The Maine Legislative Drafting Manual, inter alia, addresses the issue of retroactivity and warns that "[a] bill that has a retroactive application should be drafted with caution. Courts generally will not give a law retroactive application unless the intent of the Legislature to make it retroactive is clear and unambiguous." Legislative Council, Maine Legislative Drafting Manual, at Pt. II, p. 14 (1st ed. 1990). The manual provides the following example of a clear and unambiguous statement of intent: "Sec. 10. Retroactivity. This Act applies retroactively to January 1, 1980." Id. Although the retroactive intent does not always have to be stated so explicitly, it must always be expressed clearly. There is no such clear expression in section 6111.
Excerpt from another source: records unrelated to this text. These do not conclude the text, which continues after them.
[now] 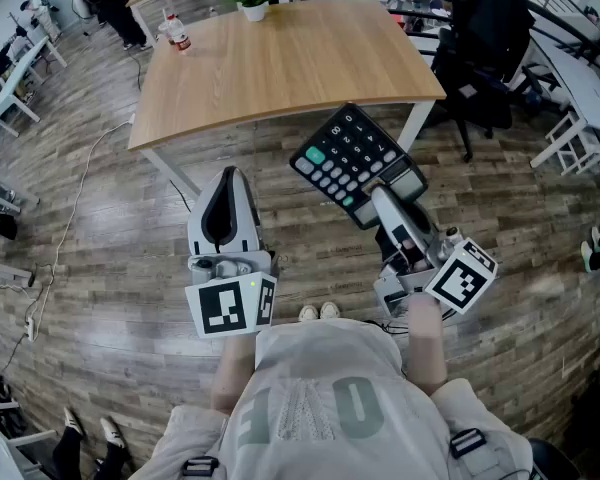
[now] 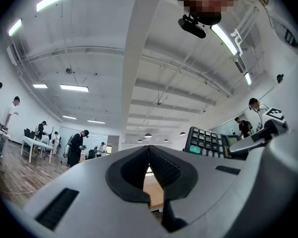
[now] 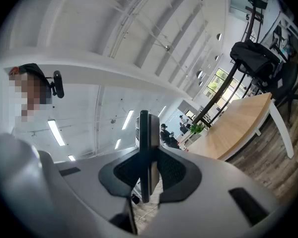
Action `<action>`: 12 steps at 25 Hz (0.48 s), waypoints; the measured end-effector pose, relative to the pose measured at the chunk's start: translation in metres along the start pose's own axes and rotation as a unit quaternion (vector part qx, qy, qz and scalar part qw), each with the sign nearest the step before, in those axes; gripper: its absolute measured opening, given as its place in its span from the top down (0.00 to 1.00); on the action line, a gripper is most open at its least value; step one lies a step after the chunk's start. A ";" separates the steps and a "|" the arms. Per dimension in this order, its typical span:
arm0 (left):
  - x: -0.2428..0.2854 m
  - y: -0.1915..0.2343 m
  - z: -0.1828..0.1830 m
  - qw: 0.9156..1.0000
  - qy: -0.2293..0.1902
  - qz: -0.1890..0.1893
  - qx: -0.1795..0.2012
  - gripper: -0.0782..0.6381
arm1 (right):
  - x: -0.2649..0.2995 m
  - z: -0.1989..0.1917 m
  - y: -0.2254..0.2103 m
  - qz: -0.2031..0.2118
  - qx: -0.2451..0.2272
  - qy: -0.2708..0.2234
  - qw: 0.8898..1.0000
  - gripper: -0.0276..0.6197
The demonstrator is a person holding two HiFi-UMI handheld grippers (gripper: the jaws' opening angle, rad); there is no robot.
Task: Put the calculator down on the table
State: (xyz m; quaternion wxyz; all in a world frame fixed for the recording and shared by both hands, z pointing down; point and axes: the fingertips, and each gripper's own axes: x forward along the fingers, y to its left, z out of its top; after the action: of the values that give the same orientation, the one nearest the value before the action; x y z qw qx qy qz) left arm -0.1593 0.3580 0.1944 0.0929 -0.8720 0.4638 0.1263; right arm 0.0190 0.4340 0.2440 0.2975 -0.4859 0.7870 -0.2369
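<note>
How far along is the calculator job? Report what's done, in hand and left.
Done: the calculator is off any surface, clamped edge-on in the right gripper. In hand: it hangs in the air at the near edge of the wooden table, not resting on it. Left: bring it over the tabletop, set it down, release. The left gripper is shut, empty.

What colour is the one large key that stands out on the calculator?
Green: the large key on the black calculator, clearest in the head view.

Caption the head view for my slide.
Right claw grips a black calculator by the edge of the light wooden table; left claw shut.
</note>
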 end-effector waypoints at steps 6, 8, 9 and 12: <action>0.000 0.000 -0.002 1.000 0.002 -0.003 0.003 0.88 | -0.002 -0.001 -0.004 -0.005 0.001 -0.004 1.000 0.82; 0.002 0.001 -0.002 1.000 0.001 -0.003 0.003 0.88 | -0.002 -0.001 -0.005 -0.006 0.001 -0.005 1.000 0.82; 0.003 0.002 -0.003 1.000 0.001 -0.002 0.004 0.88 | -0.001 -0.001 -0.006 -0.006 0.000 -0.005 1.000 0.82; 0.006 0.004 -0.005 1.000 0.001 0.001 0.004 0.88 | -0.001 -0.001 -0.007 -0.004 -0.006 -0.003 1.000 0.82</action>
State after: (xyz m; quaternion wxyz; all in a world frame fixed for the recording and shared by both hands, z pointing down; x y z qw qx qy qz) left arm -0.1592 0.3498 0.1968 0.0958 -0.8712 0.4655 0.1234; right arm 0.0230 0.4325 0.2498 0.2960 -0.4913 0.7856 -0.2319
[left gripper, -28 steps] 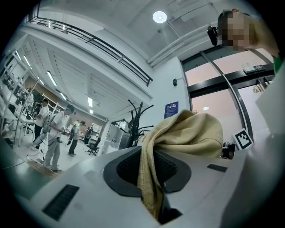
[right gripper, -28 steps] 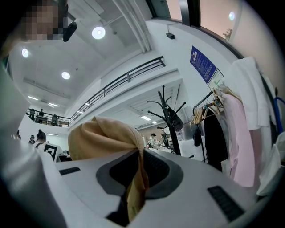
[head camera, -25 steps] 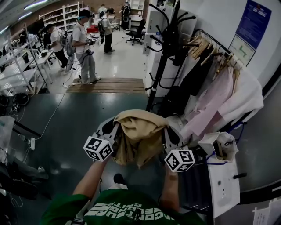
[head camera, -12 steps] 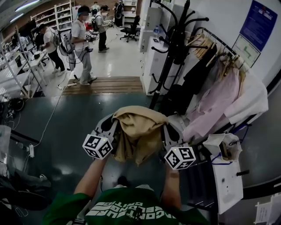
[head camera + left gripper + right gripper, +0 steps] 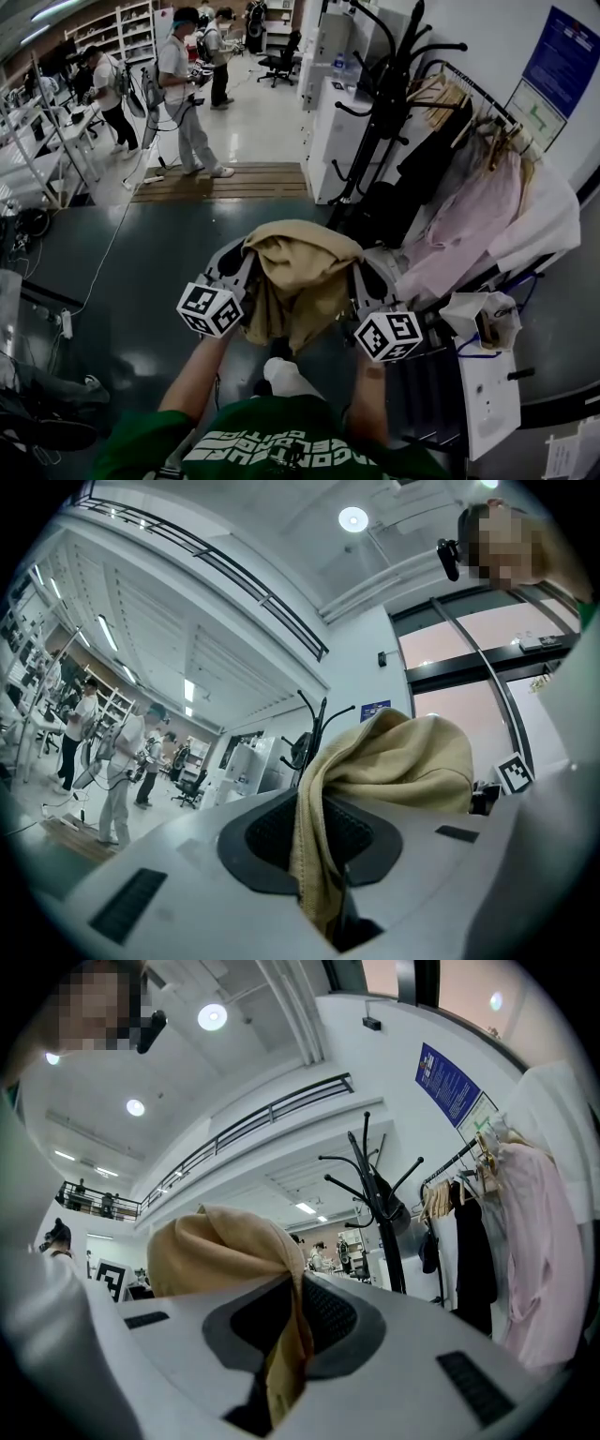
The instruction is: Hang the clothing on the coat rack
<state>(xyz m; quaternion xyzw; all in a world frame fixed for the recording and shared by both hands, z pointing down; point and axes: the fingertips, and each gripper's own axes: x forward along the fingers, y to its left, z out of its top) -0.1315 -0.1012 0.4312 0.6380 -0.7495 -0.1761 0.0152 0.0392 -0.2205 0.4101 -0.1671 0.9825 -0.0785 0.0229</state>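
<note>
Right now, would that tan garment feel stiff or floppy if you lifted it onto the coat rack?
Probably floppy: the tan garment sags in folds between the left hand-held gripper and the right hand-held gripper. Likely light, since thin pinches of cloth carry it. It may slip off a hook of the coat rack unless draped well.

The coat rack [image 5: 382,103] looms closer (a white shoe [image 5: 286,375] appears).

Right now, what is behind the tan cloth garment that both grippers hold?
Beyond the tan cloth garment stands the black branched coat rack, with dark floor between. The garment covers the floor right under it.
</note>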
I would vacate the judgment.

NOTES

[1] A number of decisions involving contracts have resolved the question of a statute's temporal application without raising this substantive/procedural dichotomy. See Hubert v. National Casualty Co., 144 A.2d 119, 121 (Me.1958) (determining that a statute controlling the statute of limitations provision in insurance contracts was not retroactive); Atlantic Oceanic Kampgrounds, Inc. v. Camden Nat'l Bank, 473 A.2d 884, 891 (Me. 1984) (where statute was enacted after contract was formed, but before cause of action accrued, noting only the general presumption in favor of prospective application of the statutes) (Glassman, J., concurring); see also United States v. Belanger, 598 F. Supp. 598, 604-05 (D.Me.1984) (finding legislative intent to apply statute retroactively when statute was enacted after contract was formed, but before cause of action accrued); N.A. Burkitt, Inc. v. J.I. Case Co., 597 F. Supp. 1086, 1088 (D.Me.1984) (same). But see Langley v. Home Indem. Co., 272 A.2d 740, 744-47 (Me. 1971) (rejecting plaintiff's assertion that because amendment to uninsured motorist coverage law was remedial in nature, it must be applied retroactively to his policy, on basis that retroactive application in fact would have altered parties contractual rights and obligations, and finding absence of legislative intent to apply statute retroactively). If both the constitutional issue of impairment of contract and the statutory applicability issue involved the same substantive/procedural analysis, the constitutional impairment issue would never be reached when the statute was deemed substantive, given the presumption that statutes affecting substantive rights apply only prospectively. Such prospective application never raises a contract impairment issue. The substantive/procedural (or remedial) distinction, despite its elusiveness, at least remains relevant to the constitutional issue of impairment of contracts. The Court has held that while the Legislature may properly modify remedies available to parties, it may not constitutionally affect the substantive obligations of the parties. Portland Savings Bank v. Landry, 372 A.2d 573, 577-78 (Me. 1977).

[2] The trial court's conclusion that section 6111 applies retroactively because the statute "evinced no exceptions to its application" reverses the applicable rule of statutory construction by basing retroactive application on the absence of language that qualifies temporally language of general applicability. Such language of general applicability, commonplace in statutes, results in prospective application unless the contrary intent is clearly stated.

[3] "It is well settled that the law in effect at the time of the execution of the contract becomes part of that contract." Portland Sav. Bank v. Landry, 372 A.2d 573, 575. There does not have to be proof that the party invoking the existing law specifically relied upon it.